GOAL OF THE EXERCISE ▸ Reproduce exactly the opening lines of the listing, stopping after the line that contains "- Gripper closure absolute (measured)" and including it.

PROVIDED DATA ▸
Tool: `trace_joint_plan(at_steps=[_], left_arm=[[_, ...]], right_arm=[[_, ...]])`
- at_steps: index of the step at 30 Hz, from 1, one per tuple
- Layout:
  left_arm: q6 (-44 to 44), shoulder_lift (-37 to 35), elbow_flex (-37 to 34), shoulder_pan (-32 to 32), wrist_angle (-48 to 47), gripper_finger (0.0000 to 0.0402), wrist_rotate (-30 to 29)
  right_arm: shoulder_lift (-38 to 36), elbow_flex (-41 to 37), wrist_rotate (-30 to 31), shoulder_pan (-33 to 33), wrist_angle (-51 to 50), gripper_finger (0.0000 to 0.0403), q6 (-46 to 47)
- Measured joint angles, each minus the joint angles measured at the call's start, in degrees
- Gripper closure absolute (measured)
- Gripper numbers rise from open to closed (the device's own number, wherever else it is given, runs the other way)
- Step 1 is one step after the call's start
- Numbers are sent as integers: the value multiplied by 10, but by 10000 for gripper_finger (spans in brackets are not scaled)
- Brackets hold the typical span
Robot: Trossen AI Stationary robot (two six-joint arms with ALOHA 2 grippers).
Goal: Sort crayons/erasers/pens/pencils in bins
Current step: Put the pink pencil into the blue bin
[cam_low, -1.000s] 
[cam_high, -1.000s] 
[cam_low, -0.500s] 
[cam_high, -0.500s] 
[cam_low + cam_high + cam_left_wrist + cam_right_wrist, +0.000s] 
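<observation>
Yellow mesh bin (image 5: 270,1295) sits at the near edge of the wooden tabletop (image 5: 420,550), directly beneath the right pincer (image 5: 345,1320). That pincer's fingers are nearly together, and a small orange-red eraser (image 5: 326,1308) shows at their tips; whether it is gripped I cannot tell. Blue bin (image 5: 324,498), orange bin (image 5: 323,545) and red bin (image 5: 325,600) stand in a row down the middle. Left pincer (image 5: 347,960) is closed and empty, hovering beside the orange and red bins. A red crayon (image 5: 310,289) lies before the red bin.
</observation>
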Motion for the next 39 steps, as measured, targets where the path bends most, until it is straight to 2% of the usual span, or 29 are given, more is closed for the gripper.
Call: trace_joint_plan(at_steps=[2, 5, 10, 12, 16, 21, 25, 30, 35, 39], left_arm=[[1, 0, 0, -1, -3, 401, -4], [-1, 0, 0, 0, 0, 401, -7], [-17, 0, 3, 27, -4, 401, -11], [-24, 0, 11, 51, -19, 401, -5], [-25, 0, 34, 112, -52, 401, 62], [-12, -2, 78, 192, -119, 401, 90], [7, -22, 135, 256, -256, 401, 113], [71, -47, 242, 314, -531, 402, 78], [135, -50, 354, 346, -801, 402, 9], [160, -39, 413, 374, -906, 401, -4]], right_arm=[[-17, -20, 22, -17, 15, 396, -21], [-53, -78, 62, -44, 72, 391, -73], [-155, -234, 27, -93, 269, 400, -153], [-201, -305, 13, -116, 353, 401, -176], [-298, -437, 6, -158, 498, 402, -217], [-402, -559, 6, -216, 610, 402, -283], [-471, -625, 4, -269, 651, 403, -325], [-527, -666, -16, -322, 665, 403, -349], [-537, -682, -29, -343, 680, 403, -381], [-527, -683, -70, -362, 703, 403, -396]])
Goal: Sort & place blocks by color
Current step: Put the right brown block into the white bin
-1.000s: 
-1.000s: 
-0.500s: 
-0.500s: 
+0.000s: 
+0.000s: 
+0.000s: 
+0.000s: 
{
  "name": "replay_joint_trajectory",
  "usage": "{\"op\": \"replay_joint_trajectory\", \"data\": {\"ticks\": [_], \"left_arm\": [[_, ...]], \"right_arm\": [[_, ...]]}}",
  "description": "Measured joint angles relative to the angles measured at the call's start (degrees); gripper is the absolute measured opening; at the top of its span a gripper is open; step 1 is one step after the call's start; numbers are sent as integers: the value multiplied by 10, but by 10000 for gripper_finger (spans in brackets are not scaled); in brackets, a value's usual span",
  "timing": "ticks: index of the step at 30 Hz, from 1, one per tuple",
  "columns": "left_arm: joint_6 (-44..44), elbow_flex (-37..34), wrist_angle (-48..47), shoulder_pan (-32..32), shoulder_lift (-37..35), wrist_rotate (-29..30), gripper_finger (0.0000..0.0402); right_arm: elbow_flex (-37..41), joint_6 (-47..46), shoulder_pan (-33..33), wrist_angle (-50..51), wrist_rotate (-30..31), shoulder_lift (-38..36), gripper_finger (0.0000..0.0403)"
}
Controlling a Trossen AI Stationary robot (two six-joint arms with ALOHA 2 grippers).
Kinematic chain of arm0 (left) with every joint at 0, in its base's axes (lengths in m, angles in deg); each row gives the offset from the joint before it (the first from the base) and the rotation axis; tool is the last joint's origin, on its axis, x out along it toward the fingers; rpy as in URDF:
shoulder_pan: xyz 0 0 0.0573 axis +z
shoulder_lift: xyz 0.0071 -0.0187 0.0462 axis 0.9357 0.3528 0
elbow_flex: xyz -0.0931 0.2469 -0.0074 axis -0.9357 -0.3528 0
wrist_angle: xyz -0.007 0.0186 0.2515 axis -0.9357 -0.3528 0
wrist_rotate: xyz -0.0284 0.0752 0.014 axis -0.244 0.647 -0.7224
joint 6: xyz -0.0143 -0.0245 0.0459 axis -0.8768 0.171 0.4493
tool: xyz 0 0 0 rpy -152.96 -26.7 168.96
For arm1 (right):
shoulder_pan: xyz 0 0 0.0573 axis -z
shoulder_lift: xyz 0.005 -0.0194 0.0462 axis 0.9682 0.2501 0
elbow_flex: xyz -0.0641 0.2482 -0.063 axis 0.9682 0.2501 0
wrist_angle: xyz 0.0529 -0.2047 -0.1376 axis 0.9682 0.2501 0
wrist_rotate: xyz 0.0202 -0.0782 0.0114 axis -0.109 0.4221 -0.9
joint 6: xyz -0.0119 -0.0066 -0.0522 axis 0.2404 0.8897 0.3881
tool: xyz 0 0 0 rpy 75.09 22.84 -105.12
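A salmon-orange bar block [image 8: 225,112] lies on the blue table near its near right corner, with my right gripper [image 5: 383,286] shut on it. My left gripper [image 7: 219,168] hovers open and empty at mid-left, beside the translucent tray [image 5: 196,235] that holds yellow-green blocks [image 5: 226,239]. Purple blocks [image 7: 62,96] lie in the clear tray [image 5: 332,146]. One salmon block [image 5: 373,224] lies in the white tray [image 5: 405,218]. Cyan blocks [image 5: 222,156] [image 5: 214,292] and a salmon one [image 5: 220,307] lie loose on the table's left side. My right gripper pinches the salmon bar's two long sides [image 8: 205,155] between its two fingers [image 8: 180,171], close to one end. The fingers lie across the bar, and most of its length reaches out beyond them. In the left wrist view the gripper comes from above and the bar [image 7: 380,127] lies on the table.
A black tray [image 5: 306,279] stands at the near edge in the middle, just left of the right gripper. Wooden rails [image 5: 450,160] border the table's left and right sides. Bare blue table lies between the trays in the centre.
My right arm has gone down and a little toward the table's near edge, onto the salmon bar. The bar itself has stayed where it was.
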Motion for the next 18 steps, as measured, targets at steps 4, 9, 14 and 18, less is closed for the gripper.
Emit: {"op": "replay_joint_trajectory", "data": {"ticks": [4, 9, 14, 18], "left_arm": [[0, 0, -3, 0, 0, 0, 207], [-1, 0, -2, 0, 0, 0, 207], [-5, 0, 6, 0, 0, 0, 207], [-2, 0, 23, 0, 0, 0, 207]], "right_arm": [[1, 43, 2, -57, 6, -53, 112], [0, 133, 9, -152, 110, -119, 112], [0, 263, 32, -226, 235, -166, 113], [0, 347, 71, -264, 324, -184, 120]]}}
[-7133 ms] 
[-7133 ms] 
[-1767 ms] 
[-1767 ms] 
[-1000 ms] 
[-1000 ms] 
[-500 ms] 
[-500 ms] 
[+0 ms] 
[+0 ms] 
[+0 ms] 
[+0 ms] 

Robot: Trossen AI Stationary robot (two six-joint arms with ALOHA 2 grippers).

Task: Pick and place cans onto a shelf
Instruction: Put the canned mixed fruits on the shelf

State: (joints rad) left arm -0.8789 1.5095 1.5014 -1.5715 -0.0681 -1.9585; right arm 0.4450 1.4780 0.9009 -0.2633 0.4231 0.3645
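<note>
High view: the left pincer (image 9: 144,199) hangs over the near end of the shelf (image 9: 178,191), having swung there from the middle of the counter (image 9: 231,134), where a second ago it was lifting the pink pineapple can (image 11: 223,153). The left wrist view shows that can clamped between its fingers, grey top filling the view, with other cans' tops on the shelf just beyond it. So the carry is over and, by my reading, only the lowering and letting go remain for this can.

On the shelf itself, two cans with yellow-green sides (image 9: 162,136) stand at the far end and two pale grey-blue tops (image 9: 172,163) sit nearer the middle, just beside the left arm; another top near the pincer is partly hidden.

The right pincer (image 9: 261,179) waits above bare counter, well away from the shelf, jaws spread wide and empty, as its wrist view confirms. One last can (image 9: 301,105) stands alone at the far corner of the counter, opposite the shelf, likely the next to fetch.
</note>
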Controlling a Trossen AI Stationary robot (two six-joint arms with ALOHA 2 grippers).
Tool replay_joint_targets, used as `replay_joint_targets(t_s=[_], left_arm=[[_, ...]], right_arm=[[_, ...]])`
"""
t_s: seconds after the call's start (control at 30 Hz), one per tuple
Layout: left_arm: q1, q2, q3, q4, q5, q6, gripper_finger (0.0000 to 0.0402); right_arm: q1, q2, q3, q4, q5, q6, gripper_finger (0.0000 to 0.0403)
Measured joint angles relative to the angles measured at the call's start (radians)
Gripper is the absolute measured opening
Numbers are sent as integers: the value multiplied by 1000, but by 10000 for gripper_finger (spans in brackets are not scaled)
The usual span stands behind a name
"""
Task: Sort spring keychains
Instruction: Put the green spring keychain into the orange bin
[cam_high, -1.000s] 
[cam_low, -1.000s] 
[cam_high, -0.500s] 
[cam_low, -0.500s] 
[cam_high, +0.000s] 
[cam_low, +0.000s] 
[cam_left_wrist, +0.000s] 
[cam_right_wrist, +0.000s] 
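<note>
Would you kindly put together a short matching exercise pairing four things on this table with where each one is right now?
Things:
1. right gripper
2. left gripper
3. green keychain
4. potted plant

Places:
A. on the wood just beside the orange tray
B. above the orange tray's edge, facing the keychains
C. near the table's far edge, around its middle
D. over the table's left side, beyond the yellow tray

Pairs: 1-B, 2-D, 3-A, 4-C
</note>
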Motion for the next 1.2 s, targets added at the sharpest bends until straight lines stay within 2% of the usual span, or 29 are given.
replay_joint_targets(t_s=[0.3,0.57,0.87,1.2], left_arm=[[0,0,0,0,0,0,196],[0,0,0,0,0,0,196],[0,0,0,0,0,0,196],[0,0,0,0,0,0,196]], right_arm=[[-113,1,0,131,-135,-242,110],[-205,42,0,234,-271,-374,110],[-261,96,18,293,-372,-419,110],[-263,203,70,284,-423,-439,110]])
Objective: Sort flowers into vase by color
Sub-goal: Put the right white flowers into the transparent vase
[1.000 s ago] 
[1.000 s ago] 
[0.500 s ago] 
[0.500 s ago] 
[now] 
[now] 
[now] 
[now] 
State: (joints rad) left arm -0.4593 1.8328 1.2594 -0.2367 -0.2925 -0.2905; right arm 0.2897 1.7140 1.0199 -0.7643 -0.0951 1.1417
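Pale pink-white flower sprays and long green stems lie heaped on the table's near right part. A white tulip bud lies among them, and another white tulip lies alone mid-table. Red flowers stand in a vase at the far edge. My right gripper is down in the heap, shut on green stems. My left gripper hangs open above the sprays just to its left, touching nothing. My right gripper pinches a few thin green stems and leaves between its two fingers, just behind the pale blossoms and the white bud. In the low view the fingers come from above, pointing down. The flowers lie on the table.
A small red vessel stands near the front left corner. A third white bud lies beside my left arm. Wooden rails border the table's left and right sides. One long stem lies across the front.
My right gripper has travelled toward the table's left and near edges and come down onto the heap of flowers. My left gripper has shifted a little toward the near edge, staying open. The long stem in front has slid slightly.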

RESPONSE FOR THIS EXERCISE ▸
Tool: `trace_joint_plan(at_steps=[_], left_arm=[[_, ...]], right_arm=[[_, ...]])`
- at_steps: index of the step at 30 Hz, from 1, one per tuple
- Layout:
  left_arm: q6 (-44 to 44), shoulder_lift (-37 to 35), elbow_flex (-37 to 34), shoulder_pan (-32 to 32), wrist_angle (-48 to 47), gripper_finger (0.0000 to 0.0402), wrist_rotate (-30 to 29)
  right_arm: shoulder_lift (-38 to 36), elbow_flex (-41 to 37), wrist_rotate (-30 to 31), shoulder_pan (-33 to 33), wrist_angle (-51 to 50), gripper_finger (0.0000 to 0.0403), q6 (-46 to 47)
- Measured joint angles, each minus the joint angles measured at the call's start, in degrees
- Gripper closure absolute (measured)

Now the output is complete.